» What to do
Copy the data below exactly. Any pictures in it should be omitted.

○ ○ ○ ○ ○ ○ ○

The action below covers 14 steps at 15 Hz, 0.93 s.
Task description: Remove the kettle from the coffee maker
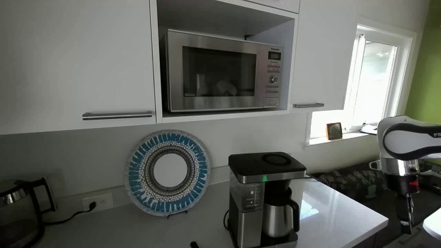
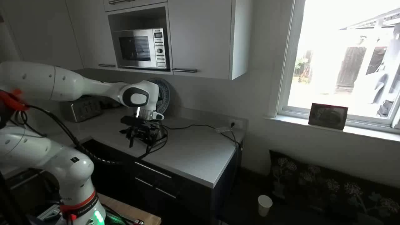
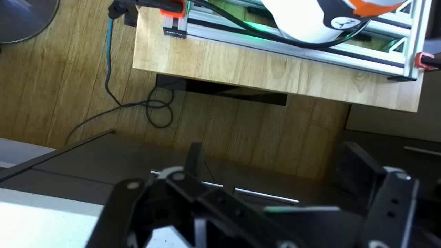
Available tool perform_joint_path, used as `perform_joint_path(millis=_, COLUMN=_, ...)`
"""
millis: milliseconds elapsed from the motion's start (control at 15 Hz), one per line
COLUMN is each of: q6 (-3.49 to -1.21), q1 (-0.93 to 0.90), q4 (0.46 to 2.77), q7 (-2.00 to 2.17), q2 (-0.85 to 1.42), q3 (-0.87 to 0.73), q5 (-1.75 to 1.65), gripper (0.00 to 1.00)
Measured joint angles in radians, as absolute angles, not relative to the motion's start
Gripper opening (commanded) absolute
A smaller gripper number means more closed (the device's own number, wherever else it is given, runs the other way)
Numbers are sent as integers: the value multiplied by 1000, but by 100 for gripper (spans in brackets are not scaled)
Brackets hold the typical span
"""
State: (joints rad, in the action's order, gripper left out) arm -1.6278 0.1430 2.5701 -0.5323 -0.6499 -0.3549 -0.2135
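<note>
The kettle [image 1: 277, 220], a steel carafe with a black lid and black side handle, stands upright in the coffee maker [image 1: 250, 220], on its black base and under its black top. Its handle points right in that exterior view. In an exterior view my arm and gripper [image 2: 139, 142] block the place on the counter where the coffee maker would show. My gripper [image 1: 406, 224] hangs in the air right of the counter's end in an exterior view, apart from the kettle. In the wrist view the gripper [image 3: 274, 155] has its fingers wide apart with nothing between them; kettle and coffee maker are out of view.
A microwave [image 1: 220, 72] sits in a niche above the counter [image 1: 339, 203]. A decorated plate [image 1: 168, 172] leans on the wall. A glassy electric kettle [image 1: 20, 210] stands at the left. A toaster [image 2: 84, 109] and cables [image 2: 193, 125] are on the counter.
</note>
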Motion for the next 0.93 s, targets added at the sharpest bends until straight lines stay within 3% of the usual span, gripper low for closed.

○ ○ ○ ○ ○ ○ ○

» Response to the exercise
The action below covers 14 steps at 15 Hz, 0.93 s.
Task description: Remove the kettle from the coffee maker
Available tool perform_joint_path, used as `perform_joint_path(millis=_, COLUMN=_, ...)`
"""
millis: milliseconds elapsed from the motion's start (control at 15 Hz), one per line
COLUMN is each of: q6 (-3.49 to -1.21), q1 (-0.93 to 0.90), q4 (0.46 to 2.77), q7 (-2.00 to 2.17), q2 (-0.85 to 1.42), q3 (-0.87 to 0.73), q5 (-1.75 to 1.65), gripper (0.00 to 1.00)
Measured joint angles in radians, as absolute angles, not relative to the motion's start
Gripper opening (commanded) absolute
A smaller gripper number means more closed (the device's own number, wherever else it is given, runs the other way)
Numbers are sent as integers: the value multiplied by 1000, but by 100 for gripper (spans in brackets are not scaled)
Brackets hold the typical span
"""
State: (joints rad, in the action's order, gripper left out) arm -1.6278 0.1430 2.5701 -0.5323 -0.6499 -0.3549 -0.2135
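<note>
The kettle [image 1: 277, 220], a steel carafe with a black lid and black side handle, stands upright in the coffee maker [image 1: 250, 220], on its black base and under its black top. Its handle points right in that exterior view. In an exterior view my arm and gripper [image 2: 139, 142] block the place on the counter where the coffee maker would show. My gripper [image 1: 406, 224] hangs in the air right of the counter's end in an exterior view, apart from the kettle. In the wrist view the gripper [image 3: 274, 155] has its fingers wide apart with nothing between them; kettle and coffee maker are out of view.
A microwave [image 1: 220, 72] sits in a niche above the counter [image 1: 339, 203]. A decorated plate [image 1: 168, 172] leans on the wall. A glassy electric kettle [image 1: 20, 210] stands at the left. A toaster [image 2: 84, 109] and cables [image 2: 193, 125] are on the counter.
</note>
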Motion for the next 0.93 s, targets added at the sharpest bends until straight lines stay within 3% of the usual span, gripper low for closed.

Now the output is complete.